Стален | страница 75
– Тебе надо в больницу, – сказал я. – Или врача вызвать…
Она поставила чашку на поднос, промокнула губы салфеткой, откинулась на спинку кресла и с улыбкой поманила меня пальчиком.
В тот день мы не пошли в больницу и не вызывали врача на дом.
Глава 13,
в которой говорится о грязном удовольствии, цыганской традиции и маленьком железном Ленине с огромной дубиной
Пока у Фрины не поджила нога, мы не выходили на улицу, и за это время я успел вполне освоиться в ее квартире. Точнее, в обеих квартирах, занимавших весь второй этаж кривого дома.
Большая квартира состояла из прихожей, кухни, туалета, ванной, гостиной, двух гостевых комнат и того чулана – я называл его Карцером – с боттичеллиевской картой ада на кирпичной стене, куда меня в первый день отвела светлая всадница Алина. Эта квартира была обставлена скромно, хотя и не бедно.
В большой квартире, как в матрешке, помещалась другая – с маленькой гостиной, спальней, кабинетом, ванной и туалетом. Мебель тут была штучной, ручной работы, а стены украшали подлинники Бакста, Гончаровой, Дега. Бронзовые и серебряные пепельницы, настольные лампы, торшеры, вазы, ковры, китайские ширмы довершали образ богатого уютного гнездышка, в котором обитала Фрина.

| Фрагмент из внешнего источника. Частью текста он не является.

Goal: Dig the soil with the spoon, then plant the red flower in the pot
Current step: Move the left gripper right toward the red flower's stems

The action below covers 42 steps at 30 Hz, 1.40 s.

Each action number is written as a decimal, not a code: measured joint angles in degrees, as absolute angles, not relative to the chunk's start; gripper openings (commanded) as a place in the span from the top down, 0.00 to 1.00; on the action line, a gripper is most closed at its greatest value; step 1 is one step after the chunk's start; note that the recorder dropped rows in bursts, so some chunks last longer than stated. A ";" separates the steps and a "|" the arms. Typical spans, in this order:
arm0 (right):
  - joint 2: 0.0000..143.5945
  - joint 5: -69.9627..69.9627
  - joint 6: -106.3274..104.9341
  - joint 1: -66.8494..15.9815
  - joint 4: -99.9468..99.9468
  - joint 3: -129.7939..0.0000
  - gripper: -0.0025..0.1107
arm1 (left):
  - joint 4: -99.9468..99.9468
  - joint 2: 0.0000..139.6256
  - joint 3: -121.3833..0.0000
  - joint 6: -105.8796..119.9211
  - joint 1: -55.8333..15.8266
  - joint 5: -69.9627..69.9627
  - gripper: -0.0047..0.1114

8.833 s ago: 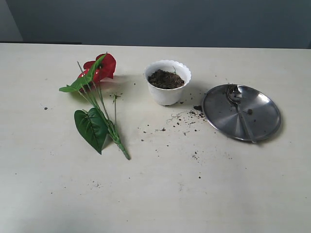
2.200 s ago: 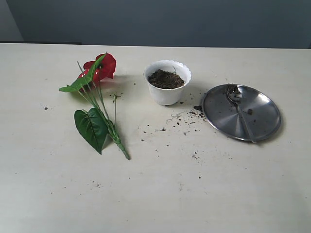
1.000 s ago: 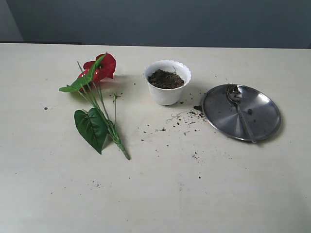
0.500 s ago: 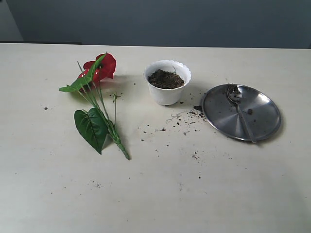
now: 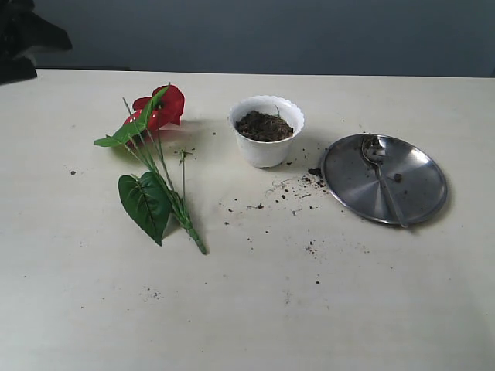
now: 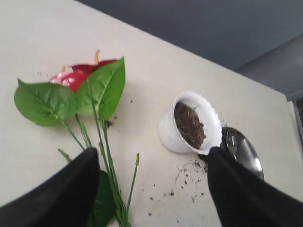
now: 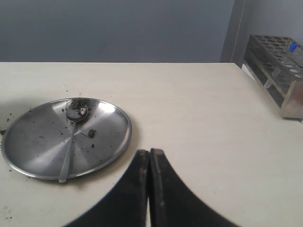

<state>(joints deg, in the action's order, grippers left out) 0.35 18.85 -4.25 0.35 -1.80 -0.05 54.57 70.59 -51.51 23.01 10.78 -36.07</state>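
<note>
The red flower (image 5: 158,108) lies flat on the table at the left, with its big green leaf (image 5: 145,205) and stems toward the front. In the middle, the white pot (image 5: 267,147) stands upright, holding dark soil (image 5: 264,126). The spoon (image 5: 379,176) rests on the round steel plate (image 5: 418,193) at the right. My left gripper (image 6: 152,153) is open and empty, raised above the table, with the flower (image 6: 75,78) and pot (image 6: 189,125) ahead of it. My right gripper (image 7: 149,152) is shut on nothing, hovering near the plate (image 7: 38,142) and spoon (image 7: 71,142).
Loose soil specks (image 5: 298,189) are scattered between pot and plate. A dark part of the left arm (image 5: 19,39) shows at the far left corner. A test-tube rack (image 7: 279,61) stands off beyond the right gripper.
A dark part of the left arm has come into the exterior view's top left corner. Flower, pot, plate and spoon have not moved.
</note>
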 measured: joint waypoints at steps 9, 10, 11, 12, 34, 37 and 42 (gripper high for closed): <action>0.35 18.85 -4.25 0.35 -1.80 -0.05 0.98 | 56.71 80.04 -51.51 20.06 10.78 -37.21 0.38; 0.35 18.85 -4.25 0.35 -1.80 -0.05 0.98 | 57.09 81.18 -51.51 19.74 10.78 -37.08 0.38; 0.35 18.85 -4.25 0.35 -1.80 -0.05 0.98 | 57.31 82.30 -51.51 19.65 10.78 -37.08 0.38; 0.35 18.85 -4.25 0.35 -1.80 -0.05 0.98 | 57.91 83.43 -51.51 19.52 10.78 -36.97 0.38; 0.35 18.85 -4.25 0.35 -2.04 -0.05 0.98 | 67.74 96.10 -51.93 23.87 6.41 -30.11 0.39; 0.35 18.85 -4.25 0.35 -2.04 -0.05 0.98 | 69.61 96.10 -51.93 24.16 6.41 -30.11 0.39; 0.35 18.85 -4.25 0.35 -2.04 -0.05 0.98 | 69.60 96.10 -51.93 27.43 6.41 -30.24 0.21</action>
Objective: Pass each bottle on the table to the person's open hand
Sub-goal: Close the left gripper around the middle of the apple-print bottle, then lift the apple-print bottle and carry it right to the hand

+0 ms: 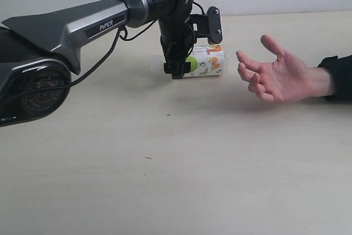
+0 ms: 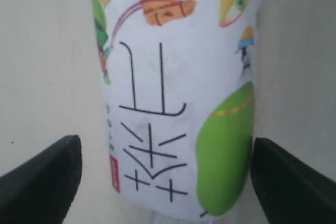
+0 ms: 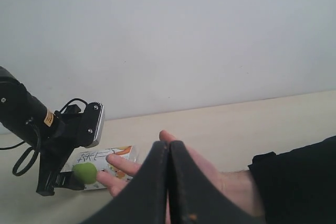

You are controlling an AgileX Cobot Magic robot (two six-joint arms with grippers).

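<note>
table (image 1: 165, 180) | bottle (image 1: 208, 61) on side, long axis toward hand (image 1: 275, 75) | left pincer (image 1: 177, 71) wide astride it | right pincer (image 3: 169, 182) closed

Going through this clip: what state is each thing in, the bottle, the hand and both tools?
bottle: lying on its side on the table, not gripped.
left tool: open, straddling the bottle.
right tool: shut, empty.
hand: palm up, open, empty.

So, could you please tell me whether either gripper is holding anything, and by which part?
Nothing is held: the left gripper stands open astride the bottle at its label; the right gripper is shut, empty.
</note>
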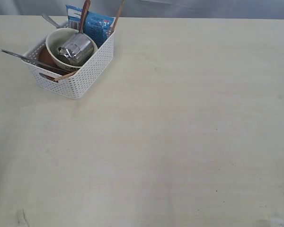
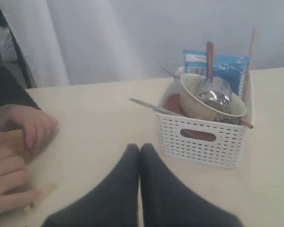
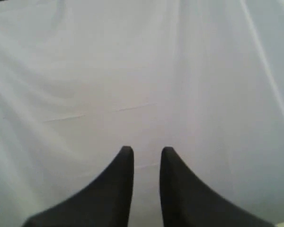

Всаднице Алине разрешалось лишь трижды в неделю стирать пыль с мебели, мыть полы да проверять, не оскудели ли в баре запасы французского коньяка, шотландского виски и русской водки. Она же готовила еду и следила за тем, чтобы одежда Фрины была в идеальном порядке, а холодильник – полон.
Было непонятно, откуда берутся все эти деликатесы и напитки, если в московских магазинах было шаром покати, а Фрина служила рядовым редактором в издательстве. В магазине Алина покупала хлеб, молоко, соль, сахар да спички, остальное каким-то чудесным образом обнаруживалось на черной лестнице, куда можно было попасть из кухни.
Но больше всего меня поразил кабинет Фрины, где как-то утром мы уединились, чтобы обсудить мои литературные опыты.
Пока Фрина раскладывала машинописные страницы, сверяясь с записями в большом блокноте, я растерянно бродил вдоль книжных полок, приседал, залезал на стремянку, чтобы подержать в руках прижизненные издания Пушкина или Чехова, полистать Набокова или Газданова, о которых знал только понаслышке… Шестов, Ильин, Флоренский, машинописные экземпляры переводов Клайва Льюиса и Виктора Франкла, подшивки «Современных записок» и бердяевского «Пути»…
– Это добро от тебя никуда не денется, – раздался голос Фрины. – Давай-ка займемся делом.